**Records for the task:**
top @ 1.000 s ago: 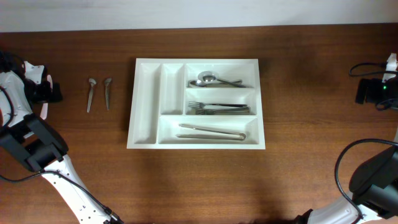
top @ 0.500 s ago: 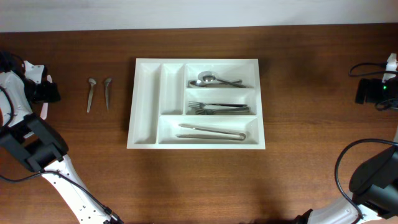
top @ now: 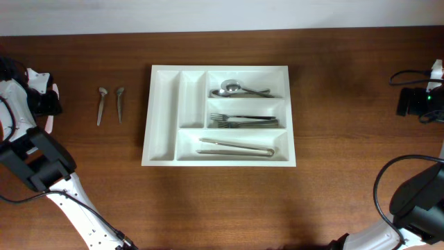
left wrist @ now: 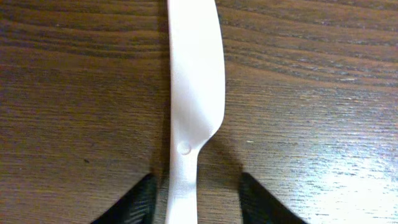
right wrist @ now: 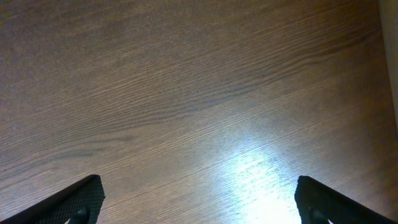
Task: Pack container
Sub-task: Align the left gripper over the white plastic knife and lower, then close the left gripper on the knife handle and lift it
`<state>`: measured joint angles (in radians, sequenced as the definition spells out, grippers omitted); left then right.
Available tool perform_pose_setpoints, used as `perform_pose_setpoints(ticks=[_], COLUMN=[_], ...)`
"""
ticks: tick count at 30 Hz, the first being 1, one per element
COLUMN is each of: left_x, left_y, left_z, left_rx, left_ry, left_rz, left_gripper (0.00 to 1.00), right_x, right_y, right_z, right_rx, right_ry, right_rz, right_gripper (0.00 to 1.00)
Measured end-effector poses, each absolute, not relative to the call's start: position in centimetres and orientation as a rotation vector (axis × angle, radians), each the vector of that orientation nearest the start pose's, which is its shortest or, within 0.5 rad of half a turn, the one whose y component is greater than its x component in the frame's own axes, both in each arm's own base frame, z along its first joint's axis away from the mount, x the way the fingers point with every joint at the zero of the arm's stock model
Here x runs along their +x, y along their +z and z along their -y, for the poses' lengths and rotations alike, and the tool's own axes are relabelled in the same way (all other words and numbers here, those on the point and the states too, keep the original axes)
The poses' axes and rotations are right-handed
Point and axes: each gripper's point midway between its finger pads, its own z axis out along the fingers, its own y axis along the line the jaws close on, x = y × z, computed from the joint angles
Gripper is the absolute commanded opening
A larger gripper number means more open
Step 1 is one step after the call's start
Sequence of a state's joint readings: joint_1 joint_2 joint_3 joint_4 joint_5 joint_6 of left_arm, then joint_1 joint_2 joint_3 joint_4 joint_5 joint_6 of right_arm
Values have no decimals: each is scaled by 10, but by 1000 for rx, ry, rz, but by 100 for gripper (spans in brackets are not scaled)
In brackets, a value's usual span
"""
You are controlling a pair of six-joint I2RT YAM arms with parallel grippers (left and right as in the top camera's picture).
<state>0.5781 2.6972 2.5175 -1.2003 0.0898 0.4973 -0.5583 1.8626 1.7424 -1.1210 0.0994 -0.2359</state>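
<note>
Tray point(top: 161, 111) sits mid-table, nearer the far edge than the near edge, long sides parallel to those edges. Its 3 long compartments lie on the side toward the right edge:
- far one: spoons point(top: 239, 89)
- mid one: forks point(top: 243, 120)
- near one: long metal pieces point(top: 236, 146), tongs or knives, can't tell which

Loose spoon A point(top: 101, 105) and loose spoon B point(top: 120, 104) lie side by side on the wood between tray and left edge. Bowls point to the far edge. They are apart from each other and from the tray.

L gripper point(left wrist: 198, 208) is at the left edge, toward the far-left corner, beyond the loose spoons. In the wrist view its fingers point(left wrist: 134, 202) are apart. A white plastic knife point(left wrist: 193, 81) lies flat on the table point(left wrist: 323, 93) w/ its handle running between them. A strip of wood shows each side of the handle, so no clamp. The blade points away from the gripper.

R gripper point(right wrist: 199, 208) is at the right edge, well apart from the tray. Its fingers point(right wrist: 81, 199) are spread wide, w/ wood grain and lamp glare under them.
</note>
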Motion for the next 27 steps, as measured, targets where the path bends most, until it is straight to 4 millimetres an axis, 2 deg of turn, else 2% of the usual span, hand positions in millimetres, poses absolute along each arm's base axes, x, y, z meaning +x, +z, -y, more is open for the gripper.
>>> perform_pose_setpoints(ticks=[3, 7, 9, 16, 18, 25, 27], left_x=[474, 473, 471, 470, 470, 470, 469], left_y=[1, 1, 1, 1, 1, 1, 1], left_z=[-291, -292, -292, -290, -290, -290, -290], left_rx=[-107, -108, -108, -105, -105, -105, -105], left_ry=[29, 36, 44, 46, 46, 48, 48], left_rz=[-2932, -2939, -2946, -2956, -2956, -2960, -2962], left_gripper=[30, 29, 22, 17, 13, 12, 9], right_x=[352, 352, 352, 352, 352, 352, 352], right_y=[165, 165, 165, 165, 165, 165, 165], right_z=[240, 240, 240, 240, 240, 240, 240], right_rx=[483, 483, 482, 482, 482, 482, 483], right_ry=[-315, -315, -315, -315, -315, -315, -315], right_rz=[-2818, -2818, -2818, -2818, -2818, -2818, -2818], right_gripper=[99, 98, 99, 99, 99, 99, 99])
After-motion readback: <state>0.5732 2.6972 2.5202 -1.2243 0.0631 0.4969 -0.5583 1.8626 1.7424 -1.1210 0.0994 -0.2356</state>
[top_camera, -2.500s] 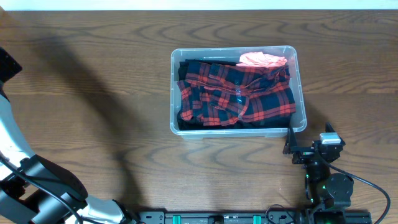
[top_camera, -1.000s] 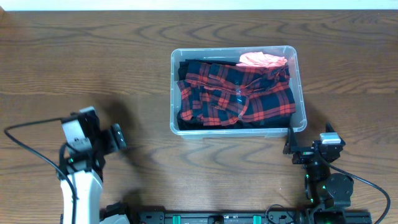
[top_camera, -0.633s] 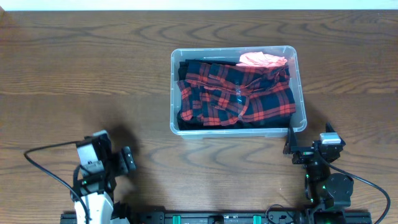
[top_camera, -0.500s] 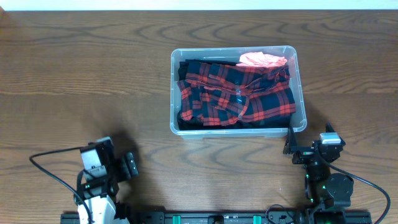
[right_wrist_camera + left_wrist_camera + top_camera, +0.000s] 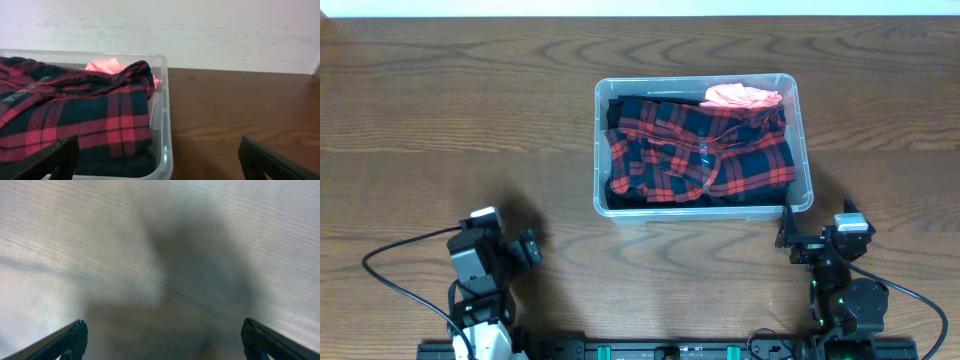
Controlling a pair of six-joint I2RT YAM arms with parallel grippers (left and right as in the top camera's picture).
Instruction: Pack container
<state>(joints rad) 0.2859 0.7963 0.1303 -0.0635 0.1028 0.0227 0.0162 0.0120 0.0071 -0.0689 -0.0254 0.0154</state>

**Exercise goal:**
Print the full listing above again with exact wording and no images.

**Written solution:**
top @ 1.000 s ago: 
top @ 0.500 s ago: 
top @ now: 
left wrist @ now: 
right wrist @ now: 
Task: Pack container
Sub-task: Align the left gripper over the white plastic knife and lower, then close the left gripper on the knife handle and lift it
`<state>`: measured joint angles (in radians, sequenced as the definition spells out, grippers omitted); left then right.
Available tool perform_pose_setpoints, used as `perform_pose_setpoints(ticks=[_], COLUMN=[_], ...)`
"""
ticks: tick count at 30 Hz, the first being 1, one per element
COLUMN is each of: left_x, left_y, left_z, left_rx, left_ry, left_rz, left_gripper (0.00 to 1.00), right_x, right_y, right_z, right_rx, right_ry, right_rz, right_gripper (0.00 to 1.00)
Measured end-effector poses, each absolute, not relative to the call's start: position in centimetres and orientation as a rotation vector (axis × angle, radians), each the vector of that orientation nearest the start pose's, which is its shortest or, within 0.5 rad of half a turn, the one whose y component is greater than its x component in the frame's own axes, both in each arm's own base frame, z along its first joint's axis away from the mount, x the way the fingers point with every joint at the zero of the arm's stock model
Here x runs along their +x, y along their +z and z along their -y, for the poses' lengths and rotations alike, and the tool's own axes are relabelled in the same way (all other words and numbers here, those on the point and the states too, keep the original axes)
The poses' axes and rotations are right-handed
Point and axes: each gripper's point midway between its finger pads, its own z axis out along the fingers, its own y axis along the line the jaws close on, x = y × z, computed from the joint angles
Gripper is the absolute commanded opening
A larger gripper number means more open
Step 1 is one step after the call's start
Sequence of a state's joint readings: joint_1 joint_2 joint_3 joint_4 joint_5 joint_6 of left_arm, then joint_1 joint_2 joint_3 joint_4 joint_5 joint_6 of right_arm
Values have no decimals: each is scaled by 10, but by 1000 for rx, ry, rz, but by 100 for gripper (spans in brackets are not scaled)
In brackets, a value's usual span
"""
You are controlling a pair of six-joint I2RT YAM arms with parallel grippers (left and right as in the top camera's picture).
<state>0.5781 2.6972 2.5175 -1.2003 0.0898 0.4973 -0.5583 1.8626 1.7424 -1.1210 0.0994 -0.2359</state>
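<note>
Tray point(top: 161, 111) sits mid-table, nearer the far edge than the near edge, long sides parallel to those edges. Its 3 long compartments lie on the side toward the right edge:
- far one: spoons point(top: 239, 89)
- mid one: forks point(top: 243, 120)
- near one: long metal pieces point(top: 236, 146), tongs or knives, can't tell which

Loose spoon A point(top: 101, 105) and loose spoon B point(top: 120, 104) lie side by side on the wood between tray and left edge. Bowls point to the far edge. They are apart from each other and from the tray.

L gripper point(left wrist: 198, 208) is at the left edge, toward the far-left corner, beyond the loose spoons. In the wrist view its fingers point(left wrist: 134, 202) are apart. A white plastic knife point(left wrist: 193, 81) lies flat on the table point(left wrist: 323, 93) w/ its handle running between them. A strip of wood shows each side of the handle, so no clamp. The blade points away from the gripper.

R gripper point(right wrist: 199, 208) is at the right edge, well apart from the tray. Its fingers point(right wrist: 81, 199) are spread wide, w/ wood grain and lamp glare under them.
</note>
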Motion for the next 27 steps, as measured, targets where the path bends most, until it is straight to 4 millimetres an axis, 2 deg of turn, else 2% of the usual span, hand positions in millimetres, poses absolute along each arm's base axes, x, y, z meaning +x, +z, -y, more is open for the gripper.
>>> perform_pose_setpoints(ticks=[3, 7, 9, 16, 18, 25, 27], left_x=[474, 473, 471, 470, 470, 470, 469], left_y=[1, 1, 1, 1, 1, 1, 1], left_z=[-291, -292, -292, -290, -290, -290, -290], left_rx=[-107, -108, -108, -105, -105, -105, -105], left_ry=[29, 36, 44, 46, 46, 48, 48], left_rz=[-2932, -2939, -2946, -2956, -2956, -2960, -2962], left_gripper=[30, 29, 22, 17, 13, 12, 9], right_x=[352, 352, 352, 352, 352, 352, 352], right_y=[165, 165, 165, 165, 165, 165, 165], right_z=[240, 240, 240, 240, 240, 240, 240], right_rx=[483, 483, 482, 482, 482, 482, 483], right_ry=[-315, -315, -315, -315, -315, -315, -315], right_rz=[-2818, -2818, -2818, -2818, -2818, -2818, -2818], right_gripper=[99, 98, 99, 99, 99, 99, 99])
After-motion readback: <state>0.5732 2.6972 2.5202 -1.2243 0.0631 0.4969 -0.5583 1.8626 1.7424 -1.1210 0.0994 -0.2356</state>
[top_camera, -2.500s] 
[top_camera, -1.000s] 
[top_camera, -0.633s] 
[top_camera, -0.500s] 
[right_wrist_camera + left_wrist_camera + top_camera, +0.000s] 
Controlling a pair of six-joint I2RT YAM arms with parallel grippers (left and right as in the top camera's picture).
Instruction: Pack container
<state>(joints rad) 0.2859 0.7963 0.1303 -0.0635 0.1028 0.0227 0.0162 0.0120 0.0071 -0.0689 -0.0254 0.0154</state>

The answer to this exercise is complete.